Baby Jesus, whose parents could find no decent shelter and had to flee persecution, is a reminder of the “painful experience” of so many migrants today, he said Dec. 9, just before the Vatican Christmas tree was to be lit and its Nativity scene was to be unveiled.
Nativity scenes all over the world “are an invitation to make room in our life and society for God — hidden in the gaze of so many people” who are living in need, poverty or suffering, he told people involved in donating the tree and creche for St. Peter’s Square.
The northern Italian province of Trent donated the 82-foot-tall spruce fir, which was adorned with ceramic ornaments handmade by children receiving medical treatment at several Italian hospitals.
The 55-foot-wide Nativity scene was donated by the government and Archdiocese of Malta. It features 17 figures dressed in traditional Maltese attire as well as replica of a Maltese boat to represent the seafaring traditions of the island.
The boat also represents “the sad and tragic reality of migrants on boats headed toward Italy,” the pope said in his speech in the Vatican’s Paul VI hall.
“In the painful experience of these brothers and sisters, we revisit that (experience) of baby Jesus, who at the time of his birth did not find accommodation and was born in a grotto in Bethlehem and then was brought to Egypt to escape Herod’s threat.”
“Those who visit this creche will be invited to rediscover its symbolic value, which is a message of fraternity, sharing, welcoming and solidarity,” the pope said.
The beauty of the pristine forests of northern Italy where the tree grew “is an invitation to contemplate the creator and to respect nature,” he said, adding that “we are all called to approach creation with contemplative awe.”
The Nativity scene and tree will remain in St. Peter’s Square until the feast of the Lord’s Baptism Jan. 9.
Archbishop Lauro Tisi of Trent, speaking at the tree-lighting ceremony as the sun set, told people in St. Peter’s Square that the towering tree had lived decades — decades that saw thousands of people from the region emigrate in search of work in the early 1900s. It’s unconscionable, he said, that people today refuse to welcome those coming from poorer places with the same needs and dreams.
Manwel Grech, a sculptor of religious statues from Gozo, Malta, won a contest to make the Nativity scene.
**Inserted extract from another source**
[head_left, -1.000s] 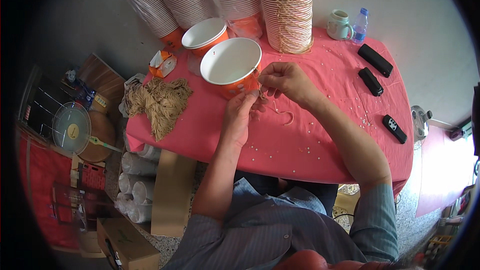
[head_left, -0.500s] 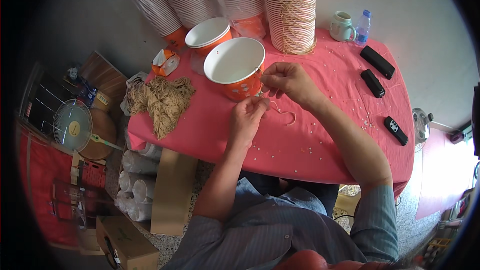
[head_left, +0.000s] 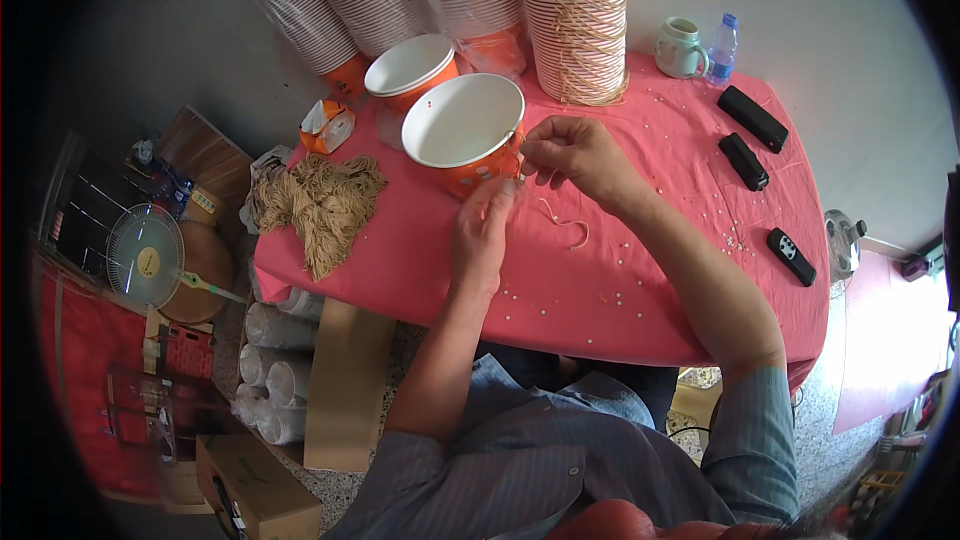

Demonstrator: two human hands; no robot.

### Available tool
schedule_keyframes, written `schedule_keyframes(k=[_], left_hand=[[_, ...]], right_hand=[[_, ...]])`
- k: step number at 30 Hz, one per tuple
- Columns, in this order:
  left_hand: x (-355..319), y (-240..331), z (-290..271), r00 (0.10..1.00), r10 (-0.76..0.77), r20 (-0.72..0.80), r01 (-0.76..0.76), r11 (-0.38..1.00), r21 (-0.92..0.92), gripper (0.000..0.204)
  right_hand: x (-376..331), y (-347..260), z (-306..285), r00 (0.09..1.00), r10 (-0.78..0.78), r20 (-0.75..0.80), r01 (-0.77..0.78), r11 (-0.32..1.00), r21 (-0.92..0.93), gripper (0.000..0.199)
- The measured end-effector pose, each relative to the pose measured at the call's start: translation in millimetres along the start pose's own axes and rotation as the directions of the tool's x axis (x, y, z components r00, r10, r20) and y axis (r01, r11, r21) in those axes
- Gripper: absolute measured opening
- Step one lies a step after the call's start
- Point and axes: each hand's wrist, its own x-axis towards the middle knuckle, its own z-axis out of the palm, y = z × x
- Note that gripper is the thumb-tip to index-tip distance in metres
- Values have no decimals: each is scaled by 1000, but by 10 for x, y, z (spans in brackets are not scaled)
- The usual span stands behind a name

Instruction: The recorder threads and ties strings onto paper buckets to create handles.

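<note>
An orange paper bucket [head_left: 455,118] with a white inside stands on the table in front of me. At the right side of its rim, my right hand [head_left: 580,158] pinches a thin tan cord [head_left: 519,145] that runs along the bucket wall. Just below, my left hand [head_left: 484,230] is raised against the bucket's lower right side, thumb and fingertips closed on the cord. The fingertips partly hide the cord there. A loose length of cord [head_left: 572,240] curls on the cloth beneath my right wrist.
A tangled heap of tan cords [head_left: 325,205] lies left on the pink tablecloth [head_left: 640,295]. Behind stand two nested buckets [head_left: 410,65] and tall bucket stacks [head_left: 570,25], one hung with cords. A mug [head_left: 681,48], bottle [head_left: 723,45] and black devices [head_left: 752,120] sit right, among scattered white bits.
My left hand has moved up the bucket's side, closer to my right hand, its fingers now pointing upward. The right hand stays near the rim with its pinch kept.
</note>
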Motion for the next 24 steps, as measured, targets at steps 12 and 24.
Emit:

It was dream to create art for the Vatican and have it exhibited in the square where thousands of people from around the world will see it.
With more than a dozen statues of people and a menagerie of animals and other elements in the scene, Grech is a bit of a traditionalist: Mary, Joseph and the baby Jesus are his favorites among the resin sculptures.
He wanted Mary to have a peaceful face because “when you see Jesus, you relax,” he said, and he tried to give Joseph a look of pride.
Grech included several very Maltese touches in the Nativity scene: A traditional balcony decorated with a Maltese cross; a statue of St. George Preca, the country’s only canonized saint; and a “luzzu,” the traditional Maltese fishing boat, which also reminds people of the journeys of migrants across the Mediterranean Sea.
Between the Nativity scene and the Christmas tree, the Vatican placed the cross and chunks of the facade of the Basilica of St. Benedict in Norcia, Italy. The basilica was destroyed by an earthquake in October and dozens of other churches in central Italy crumbled or were heavily damaged. Money left at the Nativity scene by visitors will be donated to the church rebuilding effort in Norcia.